Campus police made 21 arrests, including three for reckless endangerment and one assault (14 were minors in possession of alcohol). Another 30 were ejected from the stadium.

But according to Lt. Steve Hansen, the numbers weren’t that unusual for an Apple Cup, and he’s been on the WSU campus police force for 27 years.

“There’s always a little more for the Apple Cup,” Hansen said by phone. “But it’s pretty disappointing when everybody’s doing it – fans on both sides throwing objects into their own fans and teams.”

WSU campus police were supplemented by 11 members of the Spokane police department, as well as four from UW’s campus police. And they had a private contractor supplying unarmed security force. But it wasn’t nearly enough to quell the mayhem, including psot-game fights among fans on the field.

Melees are hardly unusual events at college football games, where judgment and alcohol are usually in inverse ratios that test the frontiers of mathematical probability as well as liver capacity. Throw in the availability of nature’s weaponry, and it’s a Cro-Magnon’s dream.

Nor is it unique to WSU. Snowball episodes are a part of football lore, including Seattle. On the occasion of Mike Holmgren’s final game as Seahawks coach, his post-game walk-around of Qwest Field to say goodbye was received warmly by most, but was speckled with dozens of snowballs that came close to Holmgren and peppered his entourage. And this is the guy who took these “fans” of the Seahawks to the Super Bowl.

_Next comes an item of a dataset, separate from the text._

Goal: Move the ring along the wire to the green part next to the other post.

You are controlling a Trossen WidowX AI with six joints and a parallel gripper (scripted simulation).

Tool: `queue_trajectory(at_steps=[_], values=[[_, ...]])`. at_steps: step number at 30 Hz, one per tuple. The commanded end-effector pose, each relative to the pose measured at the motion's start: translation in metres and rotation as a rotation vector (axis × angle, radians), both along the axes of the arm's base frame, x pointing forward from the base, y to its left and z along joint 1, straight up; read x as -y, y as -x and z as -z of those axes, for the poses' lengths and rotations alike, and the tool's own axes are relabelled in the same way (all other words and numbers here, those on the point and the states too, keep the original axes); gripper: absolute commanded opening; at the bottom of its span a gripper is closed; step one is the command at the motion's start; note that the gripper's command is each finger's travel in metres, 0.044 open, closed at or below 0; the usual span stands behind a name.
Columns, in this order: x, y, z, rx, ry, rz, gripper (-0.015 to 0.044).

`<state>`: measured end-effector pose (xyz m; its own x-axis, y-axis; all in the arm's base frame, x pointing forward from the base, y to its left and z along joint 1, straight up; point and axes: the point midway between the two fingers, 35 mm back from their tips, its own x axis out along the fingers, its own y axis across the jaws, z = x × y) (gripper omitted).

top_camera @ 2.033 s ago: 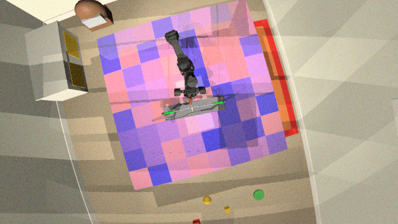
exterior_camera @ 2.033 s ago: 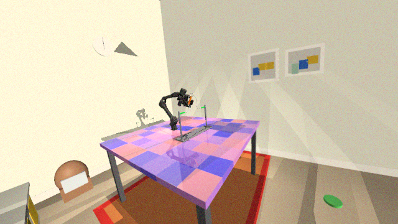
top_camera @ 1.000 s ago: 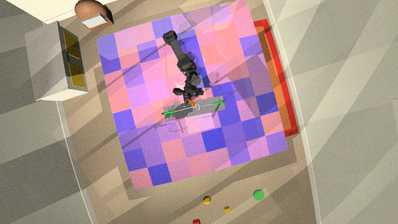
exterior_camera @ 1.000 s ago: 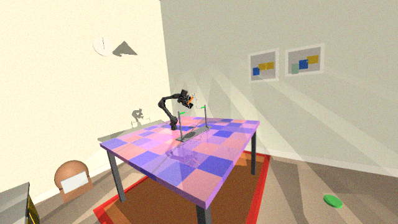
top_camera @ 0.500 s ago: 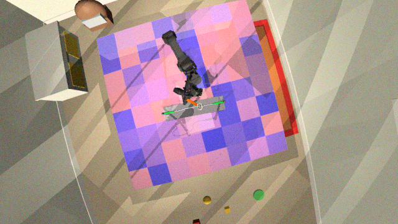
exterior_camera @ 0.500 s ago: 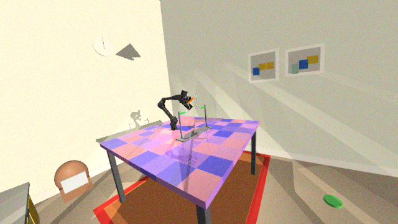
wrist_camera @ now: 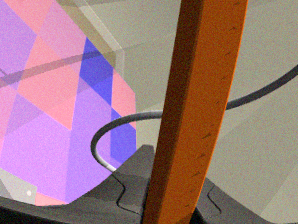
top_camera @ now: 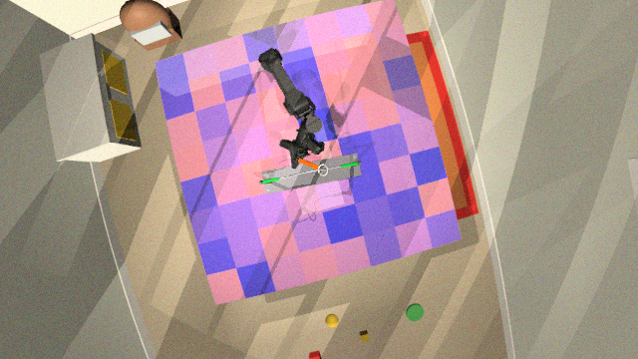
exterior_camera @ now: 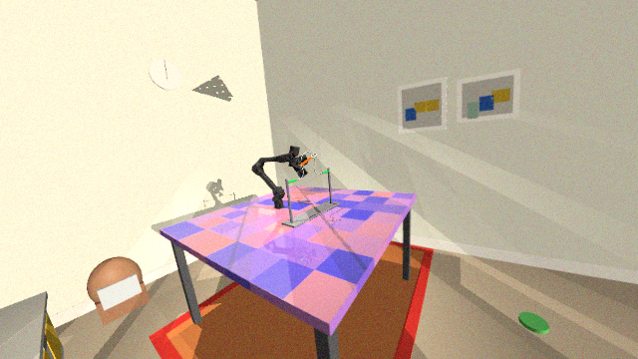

Holmgren wasn’t hurt physically, but later confessed to some emotional injury. There are some times when a fella just doesn’t want to visit with the back end of humanity.

WSU fans still have a hard time topping (bottoming?) themselves during an Apple Cup awhile back when they hurled dog poop in the sideline direction of then-UW athletic director Barbara Hedges.

“I feared for my life,” she said later. Nevertheless, it was good training for managing football coach Rick Neuheisel.

Still, it’s time to bring a little more teeth to the Apple Cup sideshow. Adding numbers to law enforcement would be nice, but it isn’t really practical.

As one deputy put it to Zanchelli along the sideline, “We don’t have a jail big enough.”

What might be more useful is having civilian crowd-sourcing provide some restraint. Since everyone seems to be packing still and video cameras now, photographic evidence presented to security people during the game might prove a deterrent. Nothing these days like photos following someone through social networks to a job application.

A visual Rat-on-a-Frat-Boy campaign has merit, Hansen said.

“The tools have helped,” he said. “We’re looking at photographs now from fans and the professionals at the games to see if we can identify people.”

Stiffer punishments are welcome too. It would be good to know ahead of another Pullman Apple Cup that anyone convicted of mayhem would be sentenced to watch ALL Cougars games for five years.

Cruel and unusual, perhaps, but an important public-safety message would be sent.